The whole collection poses some questions. Is material drawn so closely from life creative? Or just an easy way out? Is it self-centered, to give your life to your characters? To reuse it again and again?
I can see how it could be. But when Berlin draws on her life for material it isn’t a weakness—it’s a strength. Her telling of different stories about the same place or the same people doesn’t mean she has less range, just that she has more emotional depth. She was so observant, watching patients at the clinic, the clients she cleaned homes for, other addicts, and passengers on the bus. Sussing out their sufferings, recognizing their loves. She was so unafraid: of facing trauma, others’ and her own, and writing it down instead of trying to forget it. Why would she need to make up things when she had so much material in front of her?

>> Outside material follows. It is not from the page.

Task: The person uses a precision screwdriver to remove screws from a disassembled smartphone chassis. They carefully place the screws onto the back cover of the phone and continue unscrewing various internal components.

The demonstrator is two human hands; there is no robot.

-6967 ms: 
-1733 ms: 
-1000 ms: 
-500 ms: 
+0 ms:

Here’s a quote from the book’s Foreword, written by the writer Lydia Davis.
[Berlin] said that the story had to be real—whatever that meant for her. I think it meant not contrived, not incidental or gratuitous; it had to be deeply felt, emotionally important. She told a student of hers that the story he had written was too clever—don’t try to be clever, she said.
So, here’s my hope: being a writer doesn’t mean giving up all of your routines, or needs, or troubles. It simply means paying attention, and transcribing where that attention leads.

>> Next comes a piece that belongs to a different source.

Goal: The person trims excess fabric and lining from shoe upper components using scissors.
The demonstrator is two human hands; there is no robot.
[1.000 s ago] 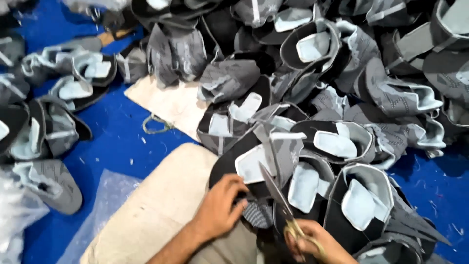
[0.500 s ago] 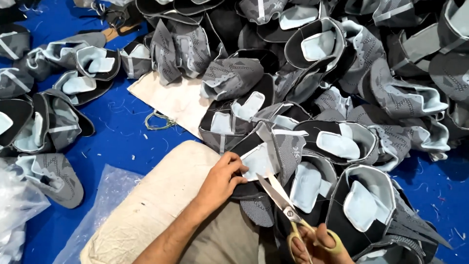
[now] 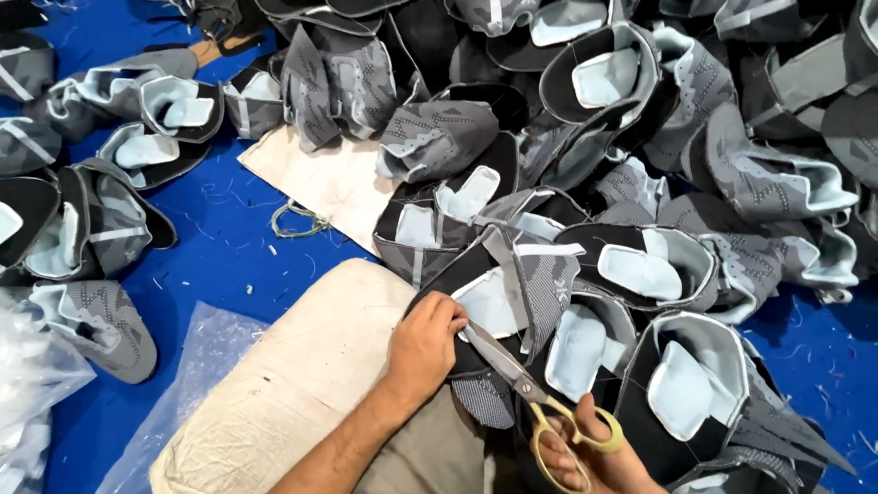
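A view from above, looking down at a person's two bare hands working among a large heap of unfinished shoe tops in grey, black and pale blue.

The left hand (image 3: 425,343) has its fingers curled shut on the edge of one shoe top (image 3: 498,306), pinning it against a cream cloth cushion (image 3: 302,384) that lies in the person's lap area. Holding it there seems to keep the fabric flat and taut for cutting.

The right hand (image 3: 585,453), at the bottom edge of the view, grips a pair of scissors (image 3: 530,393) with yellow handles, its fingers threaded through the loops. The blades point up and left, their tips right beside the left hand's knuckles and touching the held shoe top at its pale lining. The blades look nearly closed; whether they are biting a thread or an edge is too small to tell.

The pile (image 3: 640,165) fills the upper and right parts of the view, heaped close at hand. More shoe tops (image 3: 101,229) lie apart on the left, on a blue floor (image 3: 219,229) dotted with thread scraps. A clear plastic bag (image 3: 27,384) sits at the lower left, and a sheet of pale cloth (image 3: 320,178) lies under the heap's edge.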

In the collection’s last story, “Homing,” a woman sits on her porch with her oxygen tank, watching the sun glow on Colorado mountains, turning them “stained-glass pink and neon coral.” She’s alone. To write your life beautifully, to observe it exquisitely, doesn’t mean you have no regrets. In fact, noticing things as they really are can make you pretty sad.
What if I had spoken with Paul before he left? What if I had asked for help? What if I had married H?... the answers to each “what if” are strangely reassuring. They could not have happened, this what if, that what if. Everything good or bad that has occurred in my life has been predictable and inevitable, especially the choices and actions that have made sure I am now utterly alone…. My life would have ended up exactly as it has now, under the limestone rocks of the Dakota Ridge, with crows.

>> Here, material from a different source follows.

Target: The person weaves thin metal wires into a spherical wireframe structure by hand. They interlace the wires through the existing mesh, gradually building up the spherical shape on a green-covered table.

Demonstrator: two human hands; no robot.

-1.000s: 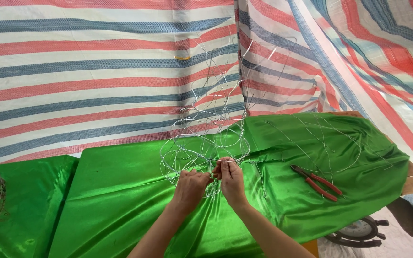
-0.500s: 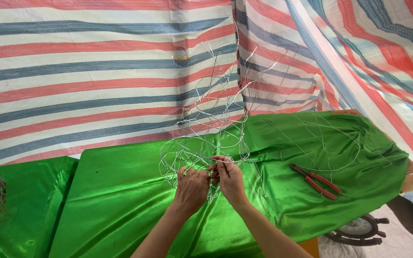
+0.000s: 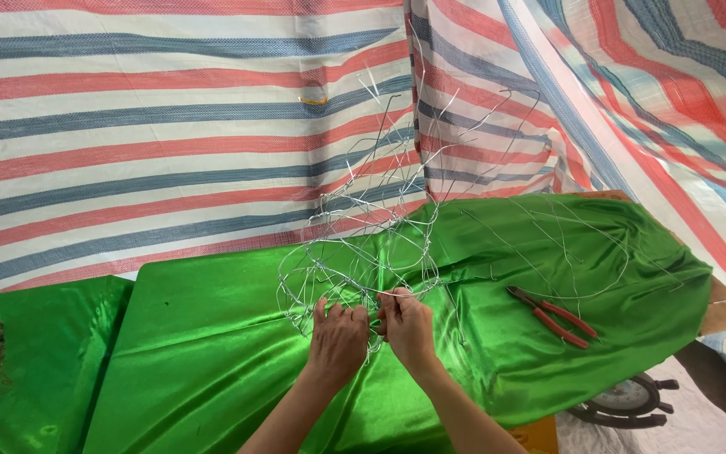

But you aren’t alone! Here we are, your readers. Or at least, here’s one. Maybe there’s another, in you, Ali. (If I’ve been convincing enough.) We know Lucia now, at least a little. What she suffered, what she noticed, how hard she worked. How brave she was.
An inspiration
Some other good things I encountered this week:
I’ve been listening to lots of podcasts while wrapping dishes in bubble wrap, including This American Life’s update of their episode on Hong Kong, “Umbrellas Down.” It’s fascinating and frightening.
You mentioned Toni Morrison in your letter last week. This week The Paris Review unlocked an interview with her. I especially love this quote:
My feelings are the result of prejudices and convictions like everybody else’s. But I am interested in the complexity, the vulnerability of an idea. It is not “this is what I believe,” because that would not be a book, just a tract. A book is “this may be what I believe, but suppose I am wrong…what could it be?” Or, “I don’t know what it is, but I am interested in finding out what it might mean to me, as well as to other people.”
Until we can hear The Chicks live in concert, might I recommend The Secret Sisters? They’ve got a soulful sound you’ll love. Start with “He’s Fine.” And then “Carry Me.”